Did you notice that their costumes evolved after each trial? That was not a coincidence, “I approach that by planting seeds on the initial costume that you see them in. And by seeds I mean easter eggs, and sort of the silhouette is established there, and within the framework of that silhouette, we slowly change things like Billy’s blue hoodie slowly turns red once he bleeds into it in episode four. And so you know that is slowly revealing his shift into who he becomes,” Selon said.

Full of twists and turns, the show revealed two major identities in the final two episodes. Plaza’s character Rio is actually Death and Locke’s character, previously known as Teen, turned out to be Wanda and Vision’s back-from-the-dead son Billy Maximoff. 

“With Aubrey’s character, it was sort of about introducing things like green growing life, giving things like plants and leaves and flowers and what happens to those when they die. And so you sort of get this full life cycle of things that are on the costume. The silhouette is the same, but everything is alive and green and growing. And, when she becomes Death, all those things have died and decayed and calcified and become sort of like lava rock and hardened and dark and permanent,” Selon said.

Chuck Zlotnick

Selon’s technique for each character was to “start basically from the inside out.” For Agatha, he says the trick was strong shouldered, tailored garments. “There is sort of like a presentational quality to her that she’s always like playing a character. She’s kind of giving attitude, and she isn’t necessarily telling the truth, or it seems like she’s not telling the truth.
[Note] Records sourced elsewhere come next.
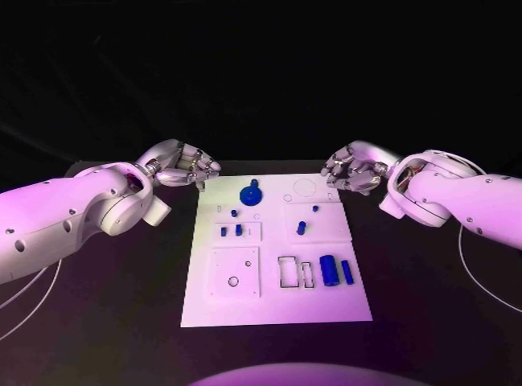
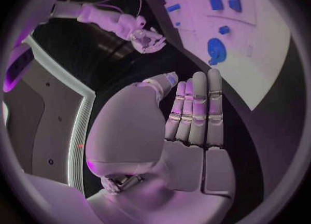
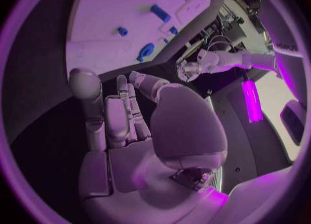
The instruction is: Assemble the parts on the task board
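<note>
With the board (image 1: pixel 275 256) at frame centre and blue parts (image 1: pixel 250 195) untouched on it, both the left hand (image 1: pixel 182 166) and right hand (image 1: pixel 354 169) are held empty, fingers straight, so one part should be approached squarely.

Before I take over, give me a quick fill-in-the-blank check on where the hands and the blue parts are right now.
1. The left silver hand and right silver hand both hold ____.
2. Both hands hover beside the ____ end of the white rectangular task board, off its surface.
3. The large round blue part lies on the board nearer the ____ hand.
4. The upright blue cylinder stands on the board's ____ side.

Missing words: nothing; far; left; right
</note>
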You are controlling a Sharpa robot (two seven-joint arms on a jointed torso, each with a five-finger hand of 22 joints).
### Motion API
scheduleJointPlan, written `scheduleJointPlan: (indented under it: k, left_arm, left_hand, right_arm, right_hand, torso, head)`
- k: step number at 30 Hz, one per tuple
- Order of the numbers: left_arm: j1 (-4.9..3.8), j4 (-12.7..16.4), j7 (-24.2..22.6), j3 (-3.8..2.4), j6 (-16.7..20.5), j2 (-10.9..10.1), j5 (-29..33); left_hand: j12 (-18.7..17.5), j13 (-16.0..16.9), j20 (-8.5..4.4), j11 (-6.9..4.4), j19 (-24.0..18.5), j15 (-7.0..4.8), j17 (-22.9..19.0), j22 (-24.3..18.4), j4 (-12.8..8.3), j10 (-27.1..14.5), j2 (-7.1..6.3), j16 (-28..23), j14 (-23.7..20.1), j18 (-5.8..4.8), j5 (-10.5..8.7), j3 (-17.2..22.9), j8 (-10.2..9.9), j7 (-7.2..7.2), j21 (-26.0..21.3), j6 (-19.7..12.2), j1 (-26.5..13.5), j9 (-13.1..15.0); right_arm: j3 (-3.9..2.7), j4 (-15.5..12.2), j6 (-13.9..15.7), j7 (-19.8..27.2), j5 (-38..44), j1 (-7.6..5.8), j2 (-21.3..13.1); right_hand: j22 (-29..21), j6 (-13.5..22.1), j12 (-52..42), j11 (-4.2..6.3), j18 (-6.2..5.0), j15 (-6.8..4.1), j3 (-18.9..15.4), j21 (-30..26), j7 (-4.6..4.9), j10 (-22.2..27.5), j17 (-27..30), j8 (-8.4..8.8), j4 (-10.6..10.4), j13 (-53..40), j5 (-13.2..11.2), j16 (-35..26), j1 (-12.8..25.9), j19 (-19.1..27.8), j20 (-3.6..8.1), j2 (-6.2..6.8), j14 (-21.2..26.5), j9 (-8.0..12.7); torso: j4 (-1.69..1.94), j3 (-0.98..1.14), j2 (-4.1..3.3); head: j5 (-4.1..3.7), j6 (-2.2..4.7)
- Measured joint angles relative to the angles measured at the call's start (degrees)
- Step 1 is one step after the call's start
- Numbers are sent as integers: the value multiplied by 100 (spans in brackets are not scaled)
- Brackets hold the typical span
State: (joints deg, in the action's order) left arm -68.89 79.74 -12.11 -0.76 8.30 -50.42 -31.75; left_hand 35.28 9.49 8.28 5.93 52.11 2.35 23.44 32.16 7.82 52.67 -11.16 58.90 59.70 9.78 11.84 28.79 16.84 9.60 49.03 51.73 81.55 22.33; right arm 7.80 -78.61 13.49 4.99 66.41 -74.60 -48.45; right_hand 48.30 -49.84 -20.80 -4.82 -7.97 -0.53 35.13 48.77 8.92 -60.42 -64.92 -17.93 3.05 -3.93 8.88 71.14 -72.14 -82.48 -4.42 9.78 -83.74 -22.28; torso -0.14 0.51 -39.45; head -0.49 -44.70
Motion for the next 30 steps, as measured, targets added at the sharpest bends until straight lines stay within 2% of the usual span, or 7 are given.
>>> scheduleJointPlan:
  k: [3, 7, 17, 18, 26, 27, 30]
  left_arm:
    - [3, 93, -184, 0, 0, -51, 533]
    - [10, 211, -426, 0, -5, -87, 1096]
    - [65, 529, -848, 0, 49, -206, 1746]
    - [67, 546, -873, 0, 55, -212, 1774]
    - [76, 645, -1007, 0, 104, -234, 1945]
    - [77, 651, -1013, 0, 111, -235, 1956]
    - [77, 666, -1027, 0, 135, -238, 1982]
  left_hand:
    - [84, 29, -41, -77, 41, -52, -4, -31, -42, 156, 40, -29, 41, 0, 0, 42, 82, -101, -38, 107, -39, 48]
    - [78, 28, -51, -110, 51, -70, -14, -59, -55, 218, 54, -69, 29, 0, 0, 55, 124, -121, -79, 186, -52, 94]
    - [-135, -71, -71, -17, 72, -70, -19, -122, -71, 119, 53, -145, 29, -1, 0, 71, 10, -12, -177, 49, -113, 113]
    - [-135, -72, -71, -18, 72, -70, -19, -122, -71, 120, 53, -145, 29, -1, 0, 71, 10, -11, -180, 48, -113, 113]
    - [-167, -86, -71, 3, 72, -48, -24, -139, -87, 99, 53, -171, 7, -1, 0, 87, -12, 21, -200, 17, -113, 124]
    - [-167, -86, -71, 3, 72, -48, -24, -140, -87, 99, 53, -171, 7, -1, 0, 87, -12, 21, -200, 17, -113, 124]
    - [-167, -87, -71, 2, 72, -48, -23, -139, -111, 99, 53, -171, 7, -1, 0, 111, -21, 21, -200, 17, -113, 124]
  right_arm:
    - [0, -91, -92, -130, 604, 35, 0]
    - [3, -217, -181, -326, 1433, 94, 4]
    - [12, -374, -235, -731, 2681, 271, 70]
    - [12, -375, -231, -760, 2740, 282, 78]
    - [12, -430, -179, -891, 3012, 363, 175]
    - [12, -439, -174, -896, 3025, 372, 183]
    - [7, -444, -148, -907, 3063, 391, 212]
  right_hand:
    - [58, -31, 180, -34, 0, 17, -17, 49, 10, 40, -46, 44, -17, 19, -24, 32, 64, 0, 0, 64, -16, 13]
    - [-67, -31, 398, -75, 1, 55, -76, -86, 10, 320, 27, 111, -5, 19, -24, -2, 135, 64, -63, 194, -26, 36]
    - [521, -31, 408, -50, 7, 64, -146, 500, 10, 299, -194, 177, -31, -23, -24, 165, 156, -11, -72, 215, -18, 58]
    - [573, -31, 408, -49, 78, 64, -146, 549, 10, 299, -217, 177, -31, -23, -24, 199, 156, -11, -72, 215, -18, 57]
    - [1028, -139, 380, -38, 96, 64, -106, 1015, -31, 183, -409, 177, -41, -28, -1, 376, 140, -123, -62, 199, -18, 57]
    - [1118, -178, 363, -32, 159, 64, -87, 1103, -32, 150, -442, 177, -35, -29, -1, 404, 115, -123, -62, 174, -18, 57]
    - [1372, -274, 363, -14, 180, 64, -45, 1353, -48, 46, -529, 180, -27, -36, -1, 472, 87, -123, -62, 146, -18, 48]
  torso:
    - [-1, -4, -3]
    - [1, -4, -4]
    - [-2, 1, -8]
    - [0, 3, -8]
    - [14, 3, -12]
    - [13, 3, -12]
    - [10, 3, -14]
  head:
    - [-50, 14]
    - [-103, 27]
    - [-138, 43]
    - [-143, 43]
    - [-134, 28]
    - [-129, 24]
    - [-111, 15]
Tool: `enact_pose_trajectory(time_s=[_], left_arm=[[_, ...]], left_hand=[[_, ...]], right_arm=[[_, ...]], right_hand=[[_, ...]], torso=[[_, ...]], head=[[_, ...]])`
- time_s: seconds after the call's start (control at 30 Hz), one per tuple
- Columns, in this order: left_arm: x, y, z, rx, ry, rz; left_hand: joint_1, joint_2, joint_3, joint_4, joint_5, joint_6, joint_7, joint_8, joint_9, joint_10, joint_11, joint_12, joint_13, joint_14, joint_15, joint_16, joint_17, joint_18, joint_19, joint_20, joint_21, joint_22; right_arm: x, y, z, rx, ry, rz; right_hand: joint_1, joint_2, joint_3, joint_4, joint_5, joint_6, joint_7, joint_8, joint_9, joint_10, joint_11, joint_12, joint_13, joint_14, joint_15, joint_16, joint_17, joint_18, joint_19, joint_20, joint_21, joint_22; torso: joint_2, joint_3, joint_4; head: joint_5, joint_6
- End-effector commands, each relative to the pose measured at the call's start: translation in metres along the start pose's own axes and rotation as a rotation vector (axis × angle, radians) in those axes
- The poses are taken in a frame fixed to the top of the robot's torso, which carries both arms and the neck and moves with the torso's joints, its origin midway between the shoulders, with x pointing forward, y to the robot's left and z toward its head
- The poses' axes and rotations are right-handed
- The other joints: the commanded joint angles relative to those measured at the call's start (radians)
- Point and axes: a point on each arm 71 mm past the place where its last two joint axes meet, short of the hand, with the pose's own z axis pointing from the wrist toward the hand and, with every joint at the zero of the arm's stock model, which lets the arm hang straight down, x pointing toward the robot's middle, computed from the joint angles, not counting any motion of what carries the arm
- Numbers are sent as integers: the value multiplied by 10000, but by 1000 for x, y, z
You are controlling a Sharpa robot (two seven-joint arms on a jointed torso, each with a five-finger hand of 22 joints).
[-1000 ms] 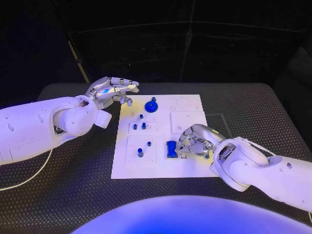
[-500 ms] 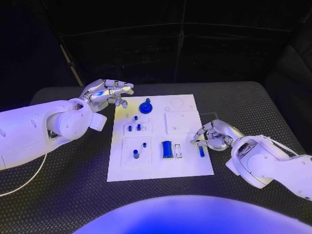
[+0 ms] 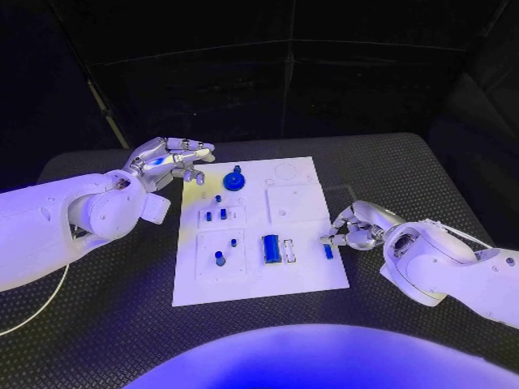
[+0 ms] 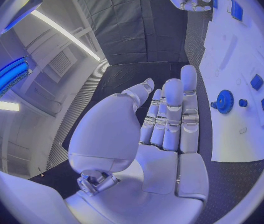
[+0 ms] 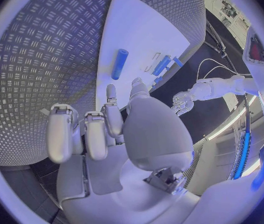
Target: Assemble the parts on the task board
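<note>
At far left of the black surface (image 3: 119,308), the left robot hand (image 3: 172,158) hovers just off the task board's (image 3: 254,279) far left corner, fingers loosely apart, holding nothing. No writing readable anywhere. On the board: blue gear (image 3: 234,178) nearest that hand, small blue pegs (image 3: 216,214) behind it, a blue block (image 3: 270,248) mid-board. Small part details too fine to make out. At the board's right edge, right robot hand (image 3: 351,231) sits just beside a blue bar (image 3: 328,251), fingers curled inward, empty.
</note>
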Motion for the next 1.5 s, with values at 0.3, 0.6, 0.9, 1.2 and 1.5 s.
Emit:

So she’s always hiding something.” The vision was “to give her this sort of masc-femme combination where there’s both the soft and the hard, and that carries through.” 
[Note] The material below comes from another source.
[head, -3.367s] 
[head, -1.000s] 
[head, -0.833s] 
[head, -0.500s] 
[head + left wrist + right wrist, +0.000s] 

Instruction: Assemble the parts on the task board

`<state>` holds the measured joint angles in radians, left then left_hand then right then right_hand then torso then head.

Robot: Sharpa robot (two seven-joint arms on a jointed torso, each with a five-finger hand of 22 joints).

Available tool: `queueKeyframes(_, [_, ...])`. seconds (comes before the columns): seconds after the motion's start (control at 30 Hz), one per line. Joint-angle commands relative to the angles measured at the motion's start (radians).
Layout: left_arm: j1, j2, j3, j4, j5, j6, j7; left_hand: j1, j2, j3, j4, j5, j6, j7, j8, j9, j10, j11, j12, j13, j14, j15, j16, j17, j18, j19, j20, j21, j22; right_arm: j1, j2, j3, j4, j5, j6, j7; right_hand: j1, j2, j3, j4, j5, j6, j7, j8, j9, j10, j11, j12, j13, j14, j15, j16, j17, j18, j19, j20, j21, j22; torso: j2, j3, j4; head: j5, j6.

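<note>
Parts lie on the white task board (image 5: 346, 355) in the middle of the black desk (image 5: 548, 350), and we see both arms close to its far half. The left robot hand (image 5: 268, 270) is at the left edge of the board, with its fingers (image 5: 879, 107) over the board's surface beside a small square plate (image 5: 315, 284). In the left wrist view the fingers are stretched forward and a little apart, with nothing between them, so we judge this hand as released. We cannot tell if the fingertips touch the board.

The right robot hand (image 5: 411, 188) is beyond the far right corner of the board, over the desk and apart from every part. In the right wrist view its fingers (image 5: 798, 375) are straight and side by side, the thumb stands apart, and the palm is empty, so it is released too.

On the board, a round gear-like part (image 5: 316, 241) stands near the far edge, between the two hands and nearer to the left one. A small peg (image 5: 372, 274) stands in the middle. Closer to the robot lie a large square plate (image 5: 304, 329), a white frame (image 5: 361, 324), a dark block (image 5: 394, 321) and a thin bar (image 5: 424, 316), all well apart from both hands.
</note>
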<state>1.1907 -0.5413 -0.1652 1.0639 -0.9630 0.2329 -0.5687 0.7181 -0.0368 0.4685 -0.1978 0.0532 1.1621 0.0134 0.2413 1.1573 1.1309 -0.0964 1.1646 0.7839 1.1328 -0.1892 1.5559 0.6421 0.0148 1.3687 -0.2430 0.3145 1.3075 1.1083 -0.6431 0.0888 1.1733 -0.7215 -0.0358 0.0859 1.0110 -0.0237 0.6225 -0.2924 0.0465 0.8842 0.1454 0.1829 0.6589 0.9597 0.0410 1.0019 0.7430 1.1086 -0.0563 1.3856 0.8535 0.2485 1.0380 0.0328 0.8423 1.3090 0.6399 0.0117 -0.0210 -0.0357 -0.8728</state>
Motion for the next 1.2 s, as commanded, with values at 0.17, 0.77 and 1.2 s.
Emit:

On the other hand, Lilia had a different focus, instead of figure, it was color, “I always wanted her to be in this sort of yellow color palette, which is air and divination and intuition and this sort of magic,” Selon said. “[It was a ]callback to her roots, which was just revealed in Episode 7. We see her as a young girl in 1540s Italy, and that some of the shapes and the color and the details in her costume from that time when she was a little girl have carried all the way through to present day Lilia. So we always see that there’s something embroidered on her costume, no matter which costume it is, and that there’s similar neckline, and that we keep her tarot card pendant that she had from being a very little girl.”

Chuck Zlotnick

Also in Episode 7, the trial’s costumes were elevated. Agatha was covered in full-body green paint, Jennifer embodied the Evil Queen, Lilia became Glinda and Billy was dressed as Maleficent. Out of all of these, Locke’s Maleficent was particularly striking. Selon explained this costume was done with a lot of thought behind it: “It’s important in authentic queer representation to make sure that it’s done with the proper intention. And so we, looked at the original Maleficent character that is played by a female presenting Evil Queen and she is in a big, voluminous dress, essentially. So it was like, ‘OK, Joe, are we putting you in a skirt, or does this become pants?’ We made sure with everybody high up the chain, it was like, ‘Here we drew it, we made our illustration.’ We were like, ‘This is what we want to do. Is this cool? Making sure you all can see that’s a skirt.’ And everybody was like, ‘Absolutely yes, of course.’” 

No longer nervous about the response behind putting Locke in a skirt, Selon said the only instructions he was given for the costume was to ensure Locke felt “at his most powerful.” They did this through the choice of fabric: “It’s covered in these tiny leather, essentially, leather sequences that have a reflective quality, but it’s also like armored dragon skin. And so I sort of wanted to push him from the feminine into this sort of dragon which Maleficent becomes.”